### EXERCISE DETAILS
Report every line in the listing that contains the string "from".

### DATASET CONTENT
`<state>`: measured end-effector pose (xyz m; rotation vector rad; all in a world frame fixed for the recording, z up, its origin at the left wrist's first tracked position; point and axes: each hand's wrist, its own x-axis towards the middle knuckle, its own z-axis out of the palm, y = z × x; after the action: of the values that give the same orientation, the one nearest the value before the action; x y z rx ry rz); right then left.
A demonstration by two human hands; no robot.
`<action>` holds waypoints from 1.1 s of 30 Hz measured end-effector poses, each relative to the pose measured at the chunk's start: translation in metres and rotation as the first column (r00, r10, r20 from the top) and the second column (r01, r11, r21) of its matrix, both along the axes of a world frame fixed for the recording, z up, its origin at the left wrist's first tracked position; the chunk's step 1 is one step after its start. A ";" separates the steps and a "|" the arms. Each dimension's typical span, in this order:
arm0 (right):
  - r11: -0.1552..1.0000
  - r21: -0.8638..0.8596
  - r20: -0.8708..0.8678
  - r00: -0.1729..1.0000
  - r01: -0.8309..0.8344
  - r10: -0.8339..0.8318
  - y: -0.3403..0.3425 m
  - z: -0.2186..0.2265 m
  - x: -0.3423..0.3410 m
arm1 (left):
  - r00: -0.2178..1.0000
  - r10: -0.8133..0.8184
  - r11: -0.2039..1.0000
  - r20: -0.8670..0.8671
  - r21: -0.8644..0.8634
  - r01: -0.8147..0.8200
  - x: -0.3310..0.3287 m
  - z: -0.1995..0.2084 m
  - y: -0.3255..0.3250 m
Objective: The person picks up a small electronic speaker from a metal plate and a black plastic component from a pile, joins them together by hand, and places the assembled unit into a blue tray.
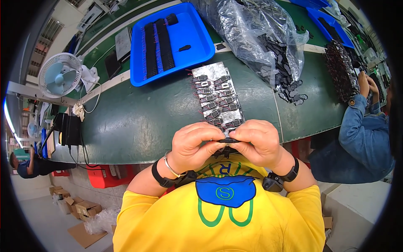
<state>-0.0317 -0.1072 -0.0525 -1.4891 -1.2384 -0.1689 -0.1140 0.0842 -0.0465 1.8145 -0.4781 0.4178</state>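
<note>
Between my left hand (194, 145) and my right hand (258, 143) is a small flat black part (228, 140), pinched by thumb and fingers at both ends. Both hands are closed on it, just over the near edge of the green table. Directly beyond them lies a silvery metal plate (217, 71). Two columns of small black speaker-like modules (226, 101) with thin red wires rest on the plate. My fingers hide the plate's near end and much of the held part.
A blue tray (205, 49) with rows of black parts stands at the far left of the plate. A clear plastic bag (252, 29) spills black frames (289, 90) onto the green table (138, 113). A white fan (60, 75) stands left; a co-worker's hands (367, 84) work at right.
</note>
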 end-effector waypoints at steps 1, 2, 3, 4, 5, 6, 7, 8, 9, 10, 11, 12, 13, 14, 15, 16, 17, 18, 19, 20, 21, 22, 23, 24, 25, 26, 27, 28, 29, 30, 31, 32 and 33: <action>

### OUTPUT
`<action>` holds waypoints from 1.1 s of 30 Hz measured end-effector poses, each relative to the pose measured at the chunk's start: translation in metres and rotation as the first column (r00, r10, r20 from the top) and the second column (r01, r11, r21) of its matrix, both along the axes of a world frame fixed for the recording, z up, its origin at the left wrist's first tracked position; the chunk's step 1 is one step after its start. A ";" separates the steps and a "|" the arms. Each dimension's typical span, in this order:
Objective: The person picks up a small electronic speaker from a metal plate and a black plastic component from a pile, joins them together by hand, and places the assembled unit into a blue tray.

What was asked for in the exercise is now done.